Poster
in
Workshop: Reincarnating Reinforcement Learning
Action Inference by Maximising Evidence: Zero-Shot Imitation from Observation with World Models
Xingyuan Zhang · Philip Becker-Ehmck · Patrick van der Smagt · Maximilian Karl
Unlike most reinforcement learning agents which require an unrealistic amount of environment interactions to learn a new behaviour, humans excel at learning quickly by merely observing and imitating others. This ability highly depends on the fact that humans have a model of their own embodiment that allows them to infer the most likely actions that led to the observed behaviour. In this paper, we propose Action Inference by Maximising Evidence (AIME) to replicate this behaviour using world models. AIME consists of two distinct phases. In the first phase, the agent learns a world model from its past experience to understand its own body by maximising the evidence lower bound (ELBO). While in the second phase, the agent is given some observation-only demonstrations of an expert performing a novel task and tries to imitate the expert's behaviour.
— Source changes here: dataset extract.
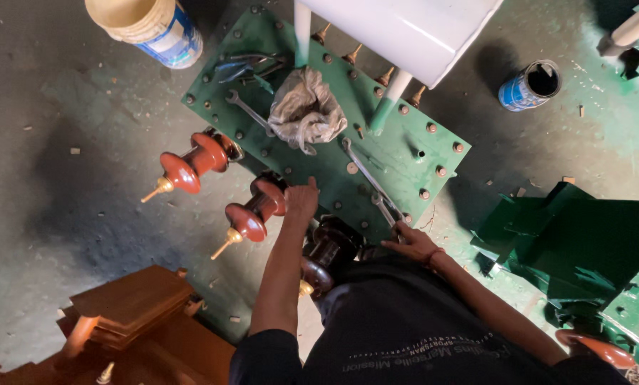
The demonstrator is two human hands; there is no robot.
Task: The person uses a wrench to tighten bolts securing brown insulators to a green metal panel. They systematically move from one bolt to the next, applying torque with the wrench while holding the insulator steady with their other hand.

AIME achieves this by defining a policy as an inference model and maximising the evidence of the demonstration under the policy and world model. Our method is "zero-shot" in the sense that it does not require further interactions with the environment after given the demonstration. We empirically validate the zero-shot imitation performance of our method on the Walker of the DeepMind Control Suite and find it outperforms the state-of-the-art baselines. We also find AIME with image observations still matches the performance of the baseline observing the true low-dimensional state of the environment.